The banks have been told to boost capital, more aggressively write off bad loans and improve lending practices and board oversight. The actions were taken in June but made public Friday by the Federal Deposit Insurance Corp.

It’s the latest in an ongoing wave of regulatory action against Georgia banks, many of which gambled heavily on the booming real estate market earlier this decade only to suffer mounting losses after housing prices collapsed.

This year alone, the FDIC has issued 18 cease and desist orders to Georgia-based banks. And 16 banks have been shut down in the past year, more than in any other state, including last month’s failure of Security Bank, the fourth-largest bank based in Georgia.
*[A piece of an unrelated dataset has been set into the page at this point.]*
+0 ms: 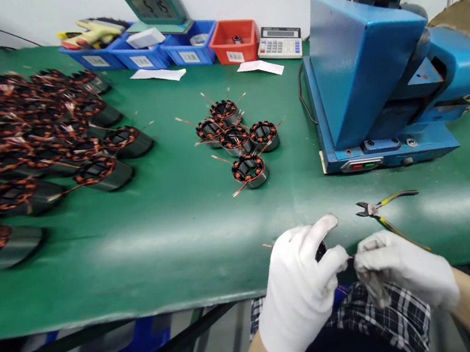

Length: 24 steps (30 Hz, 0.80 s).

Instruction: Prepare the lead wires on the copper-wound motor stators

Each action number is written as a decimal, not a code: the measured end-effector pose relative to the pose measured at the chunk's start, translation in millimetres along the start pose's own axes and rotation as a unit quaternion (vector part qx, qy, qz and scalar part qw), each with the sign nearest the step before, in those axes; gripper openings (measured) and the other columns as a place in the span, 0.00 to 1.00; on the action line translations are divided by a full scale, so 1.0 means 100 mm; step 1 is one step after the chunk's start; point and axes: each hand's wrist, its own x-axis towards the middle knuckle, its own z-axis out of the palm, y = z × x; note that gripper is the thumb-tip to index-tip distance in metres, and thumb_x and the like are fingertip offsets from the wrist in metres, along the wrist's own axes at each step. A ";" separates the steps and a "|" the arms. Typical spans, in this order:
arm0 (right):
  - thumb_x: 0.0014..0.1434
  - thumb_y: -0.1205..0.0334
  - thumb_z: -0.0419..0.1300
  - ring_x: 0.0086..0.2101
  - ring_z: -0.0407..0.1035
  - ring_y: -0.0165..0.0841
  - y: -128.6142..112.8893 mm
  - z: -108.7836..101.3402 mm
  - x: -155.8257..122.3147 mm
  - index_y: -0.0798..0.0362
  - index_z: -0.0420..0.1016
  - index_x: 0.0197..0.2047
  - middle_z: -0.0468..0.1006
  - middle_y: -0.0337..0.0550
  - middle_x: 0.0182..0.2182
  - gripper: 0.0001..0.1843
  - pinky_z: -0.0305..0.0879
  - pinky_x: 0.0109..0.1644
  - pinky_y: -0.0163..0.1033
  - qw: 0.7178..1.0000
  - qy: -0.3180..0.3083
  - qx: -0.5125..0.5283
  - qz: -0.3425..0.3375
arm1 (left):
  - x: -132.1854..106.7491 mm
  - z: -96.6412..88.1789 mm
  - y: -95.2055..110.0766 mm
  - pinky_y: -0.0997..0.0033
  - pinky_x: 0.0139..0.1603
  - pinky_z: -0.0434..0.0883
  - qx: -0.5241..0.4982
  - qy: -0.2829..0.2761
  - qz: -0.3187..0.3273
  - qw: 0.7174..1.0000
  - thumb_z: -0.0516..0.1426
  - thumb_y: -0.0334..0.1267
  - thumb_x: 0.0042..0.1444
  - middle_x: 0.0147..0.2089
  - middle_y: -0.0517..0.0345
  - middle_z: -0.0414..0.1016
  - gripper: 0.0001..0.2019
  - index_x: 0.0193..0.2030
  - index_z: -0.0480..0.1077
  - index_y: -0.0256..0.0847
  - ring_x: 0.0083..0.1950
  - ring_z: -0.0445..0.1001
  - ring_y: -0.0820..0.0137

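White gloves cover both of my hands, close together at the table's front edge. My left hand (303, 284) is wrapped round a motor stator (320, 250), mostly hidden by the glove, with one copper wire end (267, 246) poking out to the left. Just to the right, my right hand (398, 266) pinches at a thin wire end (350, 257) coming from the stator. Behind my right hand lie diagonal cutting pliers (373, 209) with yellow and black handles, jaws apart. Farther back stands a small group of wound stators (249, 171) with loose wire ends.
Many more stators (103, 172) crowd the left side of the green table (173, 233). A blue machine (361, 72) stands at the right. Along the wall are blue bins (190, 46), a red bin (233, 39), a calculator (280, 44) and a digital clock (155, 7).
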 end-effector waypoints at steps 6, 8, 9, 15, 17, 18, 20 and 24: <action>0.57 0.63 0.55 0.30 0.69 0.38 0.10 -0.02 -0.02 0.52 0.76 0.30 0.78 0.46 0.27 0.09 0.63 0.38 0.44 0.882 0.183 -0.315 -0.298 | 0.00 0.01 -0.01 0.59 0.38 0.67 -0.021 0.011 0.000 1.000 0.49 0.23 0.46 0.54 0.50 0.69 0.13 0.31 0.70 0.43 0.40 0.70 0.62; 0.57 0.61 0.54 0.23 0.66 0.34 0.11 0.07 0.00 0.52 0.72 0.23 0.72 0.41 0.19 0.12 0.63 0.32 0.40 0.939 0.157 -0.202 -0.228 | 0.00 0.02 -0.01 0.58 0.38 0.68 -0.010 0.015 0.004 1.000 0.48 0.23 0.45 0.54 0.49 0.70 0.14 0.32 0.70 0.42 0.41 0.70 0.61; 0.57 0.59 0.54 0.19 0.63 0.31 0.10 0.10 0.01 0.51 0.68 0.21 0.68 0.37 0.16 0.14 0.61 0.27 0.37 0.975 0.120 -0.102 -0.156 | 0.00 0.02 -0.01 0.58 0.38 0.68 -0.005 0.016 0.006 1.000 0.48 0.23 0.45 0.54 0.49 0.70 0.14 0.32 0.70 0.42 0.41 0.70 0.61; 0.50 0.57 0.58 0.15 0.62 0.30 0.01 0.02 -0.01 0.53 0.70 0.20 0.69 0.35 0.13 0.11 0.60 0.20 0.34 0.995 -0.048 0.080 0.032 | 0.00 0.00 -0.02 0.60 0.36 0.67 -0.020 0.009 -0.002 1.000 0.48 0.25 0.48 0.54 0.49 0.70 0.14 0.31 0.72 0.43 0.39 0.70 0.62; 0.51 0.64 0.59 0.22 0.68 0.33 0.01 -0.04 -0.04 0.53 0.74 0.25 0.77 0.39 0.21 0.05 0.64 0.27 0.36 0.992 0.018 -0.112 -0.061 | 0.00 0.00 -0.02 0.61 0.35 0.66 -0.031 0.009 -0.009 0.999 0.48 0.26 0.49 0.54 0.50 0.70 0.12 0.30 0.72 0.43 0.38 0.69 0.64; 0.53 0.65 0.59 0.26 0.70 0.35 0.02 -0.06 -0.05 0.52 0.76 0.29 0.79 0.41 0.25 0.05 0.65 0.31 0.38 0.964 0.062 -0.222 -0.134 | 0.00 0.00 -0.02 0.62 0.35 0.66 -0.034 0.012 -0.013 0.999 0.48 0.26 0.50 0.54 0.50 0.70 0.12 0.30 0.71 0.43 0.38 0.69 0.65; 0.58 0.67 0.56 0.31 0.72 0.39 0.08 -0.06 -0.05 0.52 0.77 0.35 0.80 0.46 0.30 0.08 0.66 0.37 0.43 0.870 0.138 -0.381 -0.281 | -0.01 0.00 -0.01 0.62 0.36 0.66 -0.039 0.016 -0.018 0.999 0.48 0.26 0.50 0.54 0.50 0.70 0.11 0.30 0.71 0.42 0.38 0.69 0.65; 0.61 0.69 0.51 0.29 0.72 0.40 0.16 0.06 -0.01 0.53 0.77 0.32 0.79 0.49 0.26 0.13 0.65 0.35 0.45 0.828 0.198 -0.381 -0.360 | -0.01 0.00 0.00 0.60 0.38 0.67 -0.037 0.009 -0.017 0.999 0.49 0.26 0.49 0.56 0.51 0.69 0.12 0.31 0.70 0.43 0.40 0.70 0.64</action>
The largest of the three banks served with cease and desist orders in June, Bank of Georgia, has $408 million in assets and reported a $1.5 million loss in the first quarter along with $10.5 million in problem loans the bank has given up collecting on.

“We’ve been affected by the real estate and economic downturn just like all the other banks,” said Pat Shepherd, Bank of Georgia’s president and CEO.

Shepherd said the bank has already fulfilled a number of the order’s requirements, remains “highly liquid” and plans to raise up to $10 million by selling bonds.

“We’ll come out of this a much better bank,” he said.

Satilla Community, with assets of $156 million, lost $1.8 million in the first quarter and reported $4.6 million in problem loans. Mountain Heritage, a $137 million asset bank, lost $43,000 in the first quarter and reported $3.3 million in problem loans.